### What is needed
Find every line below where the word "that" occurs. Then say how many there are, giving only the number.

### Given information
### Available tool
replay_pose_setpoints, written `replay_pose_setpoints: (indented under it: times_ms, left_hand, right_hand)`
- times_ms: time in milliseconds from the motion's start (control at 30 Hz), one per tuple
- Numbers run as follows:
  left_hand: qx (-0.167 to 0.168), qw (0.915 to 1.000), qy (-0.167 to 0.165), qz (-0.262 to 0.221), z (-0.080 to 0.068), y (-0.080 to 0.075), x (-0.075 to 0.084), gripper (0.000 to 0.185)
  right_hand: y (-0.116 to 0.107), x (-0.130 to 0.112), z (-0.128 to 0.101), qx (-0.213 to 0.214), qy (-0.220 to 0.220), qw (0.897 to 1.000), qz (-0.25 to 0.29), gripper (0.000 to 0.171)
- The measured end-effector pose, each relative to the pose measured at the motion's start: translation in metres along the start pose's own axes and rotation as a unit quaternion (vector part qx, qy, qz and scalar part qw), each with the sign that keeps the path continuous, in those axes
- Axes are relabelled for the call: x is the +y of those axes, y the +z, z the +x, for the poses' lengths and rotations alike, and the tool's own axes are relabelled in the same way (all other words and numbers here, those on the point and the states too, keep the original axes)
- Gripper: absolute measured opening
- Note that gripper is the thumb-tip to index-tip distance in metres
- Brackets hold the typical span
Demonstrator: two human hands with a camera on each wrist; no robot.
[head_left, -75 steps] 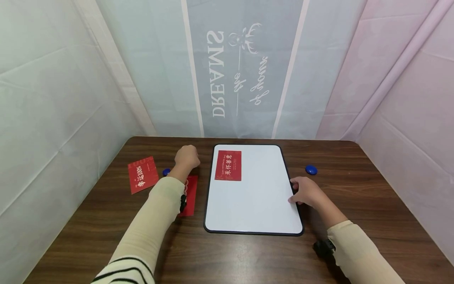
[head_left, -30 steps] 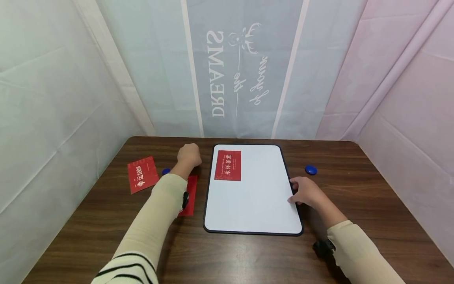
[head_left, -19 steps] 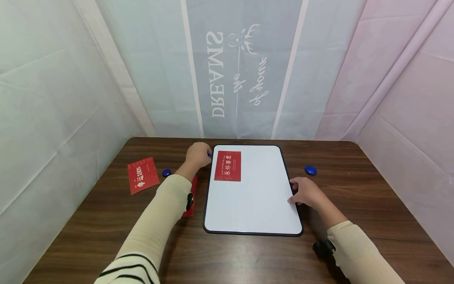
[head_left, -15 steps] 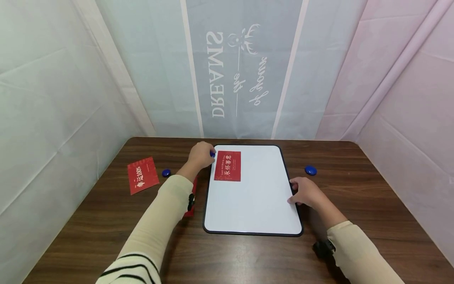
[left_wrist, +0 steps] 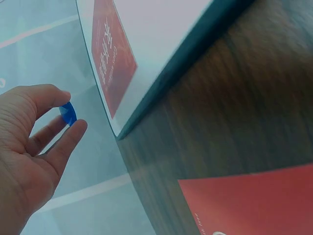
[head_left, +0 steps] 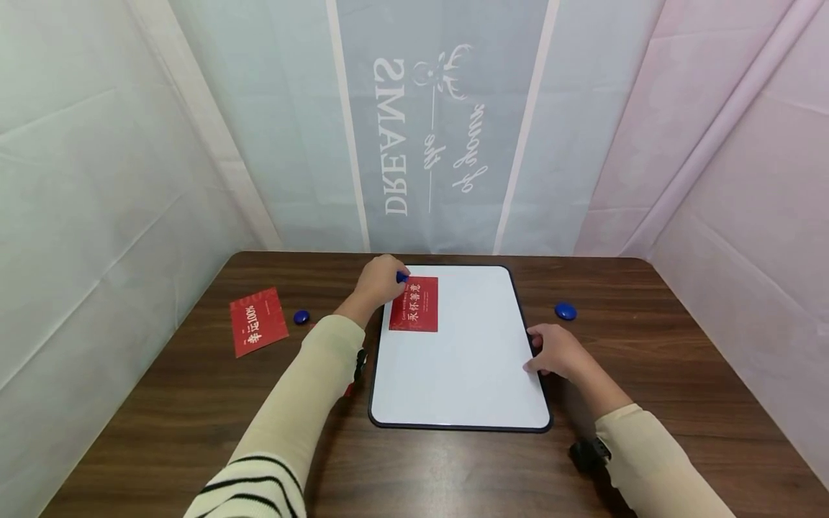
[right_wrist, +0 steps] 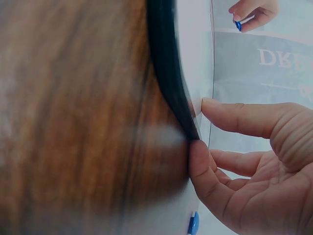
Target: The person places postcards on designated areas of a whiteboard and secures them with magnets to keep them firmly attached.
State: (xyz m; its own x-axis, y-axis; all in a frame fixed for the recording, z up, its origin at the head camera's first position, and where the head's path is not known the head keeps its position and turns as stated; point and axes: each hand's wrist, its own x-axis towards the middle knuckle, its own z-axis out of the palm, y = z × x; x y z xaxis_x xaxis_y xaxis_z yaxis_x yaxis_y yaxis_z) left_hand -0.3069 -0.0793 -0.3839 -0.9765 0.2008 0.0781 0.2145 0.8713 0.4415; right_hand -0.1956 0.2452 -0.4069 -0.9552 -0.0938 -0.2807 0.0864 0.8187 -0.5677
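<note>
My left hand (head_left: 378, 282) pinches a round blue magnet (left_wrist: 68, 113) between thumb and fingertip. In the head view it is over the far left corner of a black-rimmed whiteboard (head_left: 479, 367). A red card (head_left: 424, 306) with white lettering lies on the board there, and the magnet overlaps its upper left corner in this view. At the board's right edge, my right hand (head_left: 558, 349) grips the rim, thumb on the white face and fingers along the side, as the right wrist view shows. My left forearm hides most of another red card (left_wrist: 259, 200) on the table.
A third red card (head_left: 259, 321) lies at the left of the wooden table (head_left: 427, 475). One blue magnet (head_left: 301, 317) sits beside it, and another blue magnet (head_left: 565, 311) is right of the board. Fabric curtains (head_left: 311, 144) stand behind and along both sides.
My left hand has moved right from the table beside the board to over the card's upper left corner, bringing the blue magnet into sight. My right hand stays at the board's edge.
</note>
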Motion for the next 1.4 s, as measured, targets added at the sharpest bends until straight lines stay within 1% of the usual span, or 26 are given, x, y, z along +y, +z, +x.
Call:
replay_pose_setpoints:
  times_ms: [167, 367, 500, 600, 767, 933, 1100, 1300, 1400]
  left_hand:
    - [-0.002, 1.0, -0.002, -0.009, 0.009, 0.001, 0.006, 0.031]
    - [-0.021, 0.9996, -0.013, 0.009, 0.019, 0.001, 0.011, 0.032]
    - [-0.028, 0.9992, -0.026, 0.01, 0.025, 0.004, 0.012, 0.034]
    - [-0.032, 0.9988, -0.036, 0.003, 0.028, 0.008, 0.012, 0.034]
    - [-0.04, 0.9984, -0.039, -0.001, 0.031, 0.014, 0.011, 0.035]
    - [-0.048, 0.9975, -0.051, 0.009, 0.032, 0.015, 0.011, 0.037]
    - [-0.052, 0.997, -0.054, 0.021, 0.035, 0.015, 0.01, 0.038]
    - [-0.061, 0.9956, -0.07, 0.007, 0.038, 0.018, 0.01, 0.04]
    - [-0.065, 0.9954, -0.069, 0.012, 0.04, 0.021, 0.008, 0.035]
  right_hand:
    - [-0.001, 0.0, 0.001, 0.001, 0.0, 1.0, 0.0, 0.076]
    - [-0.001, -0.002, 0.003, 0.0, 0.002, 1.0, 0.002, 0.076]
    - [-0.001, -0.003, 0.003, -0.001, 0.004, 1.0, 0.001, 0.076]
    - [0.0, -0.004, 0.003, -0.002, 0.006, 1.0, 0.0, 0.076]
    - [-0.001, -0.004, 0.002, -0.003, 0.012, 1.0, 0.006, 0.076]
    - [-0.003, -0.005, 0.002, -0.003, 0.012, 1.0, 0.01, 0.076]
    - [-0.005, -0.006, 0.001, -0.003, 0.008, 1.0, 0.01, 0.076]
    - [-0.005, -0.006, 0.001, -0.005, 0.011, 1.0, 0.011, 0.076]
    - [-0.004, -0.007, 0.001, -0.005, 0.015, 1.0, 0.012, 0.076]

### Result
2